**EXERCISE BRIEF:**
Copy exactly the lines of the records below, and only those lines, beginning with the line that contains "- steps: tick" and ending with the line that contains "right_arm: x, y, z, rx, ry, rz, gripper".

Collection entries:

= Beginning of Section =

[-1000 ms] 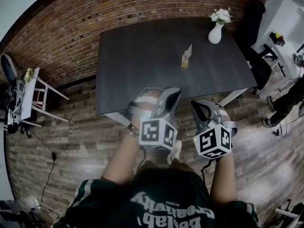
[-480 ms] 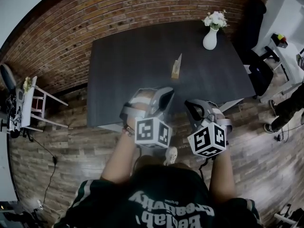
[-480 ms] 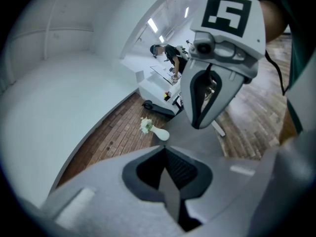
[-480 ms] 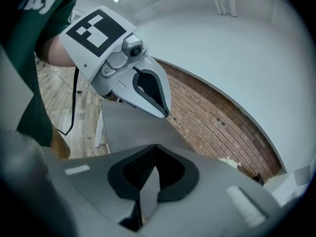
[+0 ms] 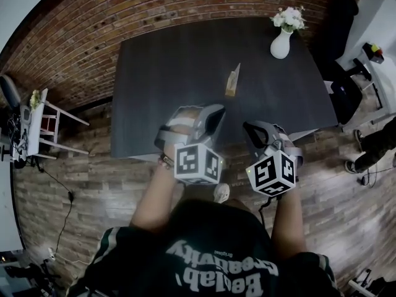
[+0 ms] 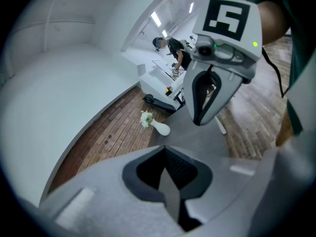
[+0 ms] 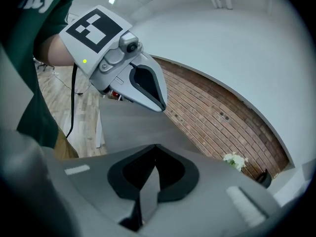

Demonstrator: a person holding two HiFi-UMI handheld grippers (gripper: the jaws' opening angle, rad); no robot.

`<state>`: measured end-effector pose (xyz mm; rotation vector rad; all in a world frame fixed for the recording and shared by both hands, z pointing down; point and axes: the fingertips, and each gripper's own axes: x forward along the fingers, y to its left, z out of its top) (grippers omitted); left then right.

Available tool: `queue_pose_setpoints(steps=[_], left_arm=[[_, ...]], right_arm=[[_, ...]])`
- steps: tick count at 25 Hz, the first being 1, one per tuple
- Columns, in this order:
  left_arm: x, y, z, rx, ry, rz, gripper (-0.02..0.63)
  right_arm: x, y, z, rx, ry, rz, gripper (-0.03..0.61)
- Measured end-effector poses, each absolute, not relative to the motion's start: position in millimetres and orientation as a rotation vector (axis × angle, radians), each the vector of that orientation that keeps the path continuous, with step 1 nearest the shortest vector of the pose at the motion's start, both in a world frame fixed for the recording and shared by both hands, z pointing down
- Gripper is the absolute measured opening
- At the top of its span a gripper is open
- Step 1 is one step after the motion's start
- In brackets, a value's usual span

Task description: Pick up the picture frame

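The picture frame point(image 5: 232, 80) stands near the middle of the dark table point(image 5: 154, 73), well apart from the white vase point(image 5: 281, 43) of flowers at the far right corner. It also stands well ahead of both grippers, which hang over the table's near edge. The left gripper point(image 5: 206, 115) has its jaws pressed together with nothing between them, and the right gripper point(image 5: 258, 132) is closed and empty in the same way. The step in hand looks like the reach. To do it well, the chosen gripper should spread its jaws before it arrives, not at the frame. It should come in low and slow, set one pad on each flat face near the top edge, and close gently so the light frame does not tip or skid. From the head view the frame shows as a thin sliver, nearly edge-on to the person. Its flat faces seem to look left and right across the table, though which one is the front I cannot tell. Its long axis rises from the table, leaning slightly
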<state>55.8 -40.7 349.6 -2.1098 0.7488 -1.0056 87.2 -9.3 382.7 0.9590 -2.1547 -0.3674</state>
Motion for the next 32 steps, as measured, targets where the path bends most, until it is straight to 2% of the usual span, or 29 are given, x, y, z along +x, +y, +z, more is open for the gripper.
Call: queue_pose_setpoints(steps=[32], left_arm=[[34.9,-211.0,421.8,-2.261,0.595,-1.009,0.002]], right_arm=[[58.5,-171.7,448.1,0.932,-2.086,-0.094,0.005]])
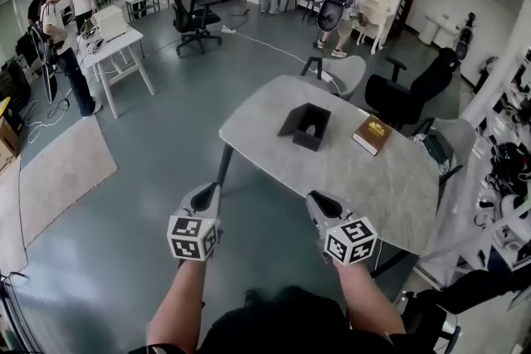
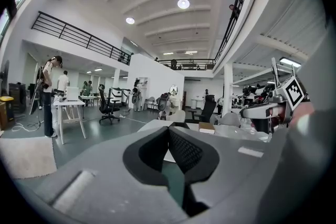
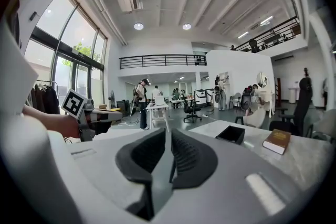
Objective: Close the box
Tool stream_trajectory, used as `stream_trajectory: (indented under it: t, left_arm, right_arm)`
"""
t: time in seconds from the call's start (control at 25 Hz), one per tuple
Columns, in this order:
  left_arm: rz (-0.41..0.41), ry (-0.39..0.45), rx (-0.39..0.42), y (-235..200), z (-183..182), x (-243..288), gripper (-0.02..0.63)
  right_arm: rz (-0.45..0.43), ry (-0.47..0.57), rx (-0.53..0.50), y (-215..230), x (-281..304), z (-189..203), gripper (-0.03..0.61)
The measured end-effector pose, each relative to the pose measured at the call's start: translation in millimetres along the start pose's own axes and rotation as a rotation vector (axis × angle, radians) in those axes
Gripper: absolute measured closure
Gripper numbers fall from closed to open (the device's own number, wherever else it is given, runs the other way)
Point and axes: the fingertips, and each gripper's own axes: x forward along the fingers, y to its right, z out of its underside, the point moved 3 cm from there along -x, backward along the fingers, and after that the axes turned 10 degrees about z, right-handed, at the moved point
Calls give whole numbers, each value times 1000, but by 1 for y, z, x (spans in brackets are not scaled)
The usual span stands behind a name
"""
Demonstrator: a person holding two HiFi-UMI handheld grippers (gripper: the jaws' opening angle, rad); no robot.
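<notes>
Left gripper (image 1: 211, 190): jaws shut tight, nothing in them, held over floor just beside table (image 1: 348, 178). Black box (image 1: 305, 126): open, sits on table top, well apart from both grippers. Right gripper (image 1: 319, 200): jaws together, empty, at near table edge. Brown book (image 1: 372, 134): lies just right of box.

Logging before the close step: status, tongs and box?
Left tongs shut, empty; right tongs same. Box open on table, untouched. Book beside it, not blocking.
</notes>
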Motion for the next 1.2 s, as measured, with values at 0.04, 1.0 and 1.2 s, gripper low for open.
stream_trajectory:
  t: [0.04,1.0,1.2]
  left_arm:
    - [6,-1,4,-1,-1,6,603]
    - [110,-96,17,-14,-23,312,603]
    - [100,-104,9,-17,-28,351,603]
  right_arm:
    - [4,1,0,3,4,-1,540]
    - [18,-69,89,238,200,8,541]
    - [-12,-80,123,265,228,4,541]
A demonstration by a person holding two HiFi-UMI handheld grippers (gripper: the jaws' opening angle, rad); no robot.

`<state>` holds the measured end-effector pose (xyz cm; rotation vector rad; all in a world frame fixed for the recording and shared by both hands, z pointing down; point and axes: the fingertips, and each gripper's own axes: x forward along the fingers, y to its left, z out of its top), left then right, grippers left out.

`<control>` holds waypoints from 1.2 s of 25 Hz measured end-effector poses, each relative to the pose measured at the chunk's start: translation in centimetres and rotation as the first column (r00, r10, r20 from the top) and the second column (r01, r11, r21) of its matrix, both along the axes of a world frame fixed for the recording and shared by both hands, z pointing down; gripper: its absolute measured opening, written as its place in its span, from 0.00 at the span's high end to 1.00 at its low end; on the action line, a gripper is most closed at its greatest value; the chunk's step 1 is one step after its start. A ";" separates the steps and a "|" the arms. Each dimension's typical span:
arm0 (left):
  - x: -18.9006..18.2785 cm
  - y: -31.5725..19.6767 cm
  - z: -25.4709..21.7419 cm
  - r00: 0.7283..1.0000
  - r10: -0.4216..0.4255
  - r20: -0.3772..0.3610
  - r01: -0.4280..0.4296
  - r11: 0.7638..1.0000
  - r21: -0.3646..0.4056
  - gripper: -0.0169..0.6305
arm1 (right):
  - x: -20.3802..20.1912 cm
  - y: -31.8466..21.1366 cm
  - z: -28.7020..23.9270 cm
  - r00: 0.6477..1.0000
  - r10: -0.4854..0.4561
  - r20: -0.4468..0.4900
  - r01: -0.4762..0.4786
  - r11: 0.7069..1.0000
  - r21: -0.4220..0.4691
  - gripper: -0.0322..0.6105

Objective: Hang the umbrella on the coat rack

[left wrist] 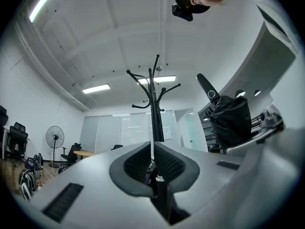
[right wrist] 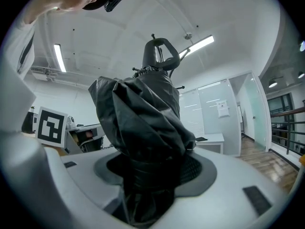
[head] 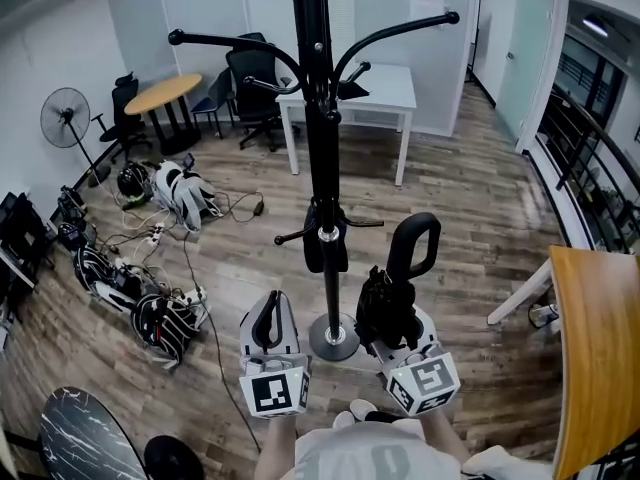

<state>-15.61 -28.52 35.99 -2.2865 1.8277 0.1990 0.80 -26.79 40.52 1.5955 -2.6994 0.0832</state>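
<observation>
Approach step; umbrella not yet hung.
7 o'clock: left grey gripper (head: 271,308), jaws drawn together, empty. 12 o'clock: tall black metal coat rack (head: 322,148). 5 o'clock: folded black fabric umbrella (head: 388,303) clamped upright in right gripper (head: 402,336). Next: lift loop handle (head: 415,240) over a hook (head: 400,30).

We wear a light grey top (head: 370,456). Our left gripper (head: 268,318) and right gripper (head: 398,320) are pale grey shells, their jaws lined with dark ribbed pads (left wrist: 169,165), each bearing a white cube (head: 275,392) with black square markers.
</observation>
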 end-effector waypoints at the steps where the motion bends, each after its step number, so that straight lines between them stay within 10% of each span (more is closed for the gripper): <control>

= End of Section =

**FINISHED TASK:**
- steps: tick count at 25 Hz, the first being 1, one per tuple
- Columns, in this order:
  left_arm: x, y, z, rx, ry, rz, gripper (-0.02..0.63)
  right_arm: x, y, z, rx, ry, rz, gripper (-0.03..0.61)

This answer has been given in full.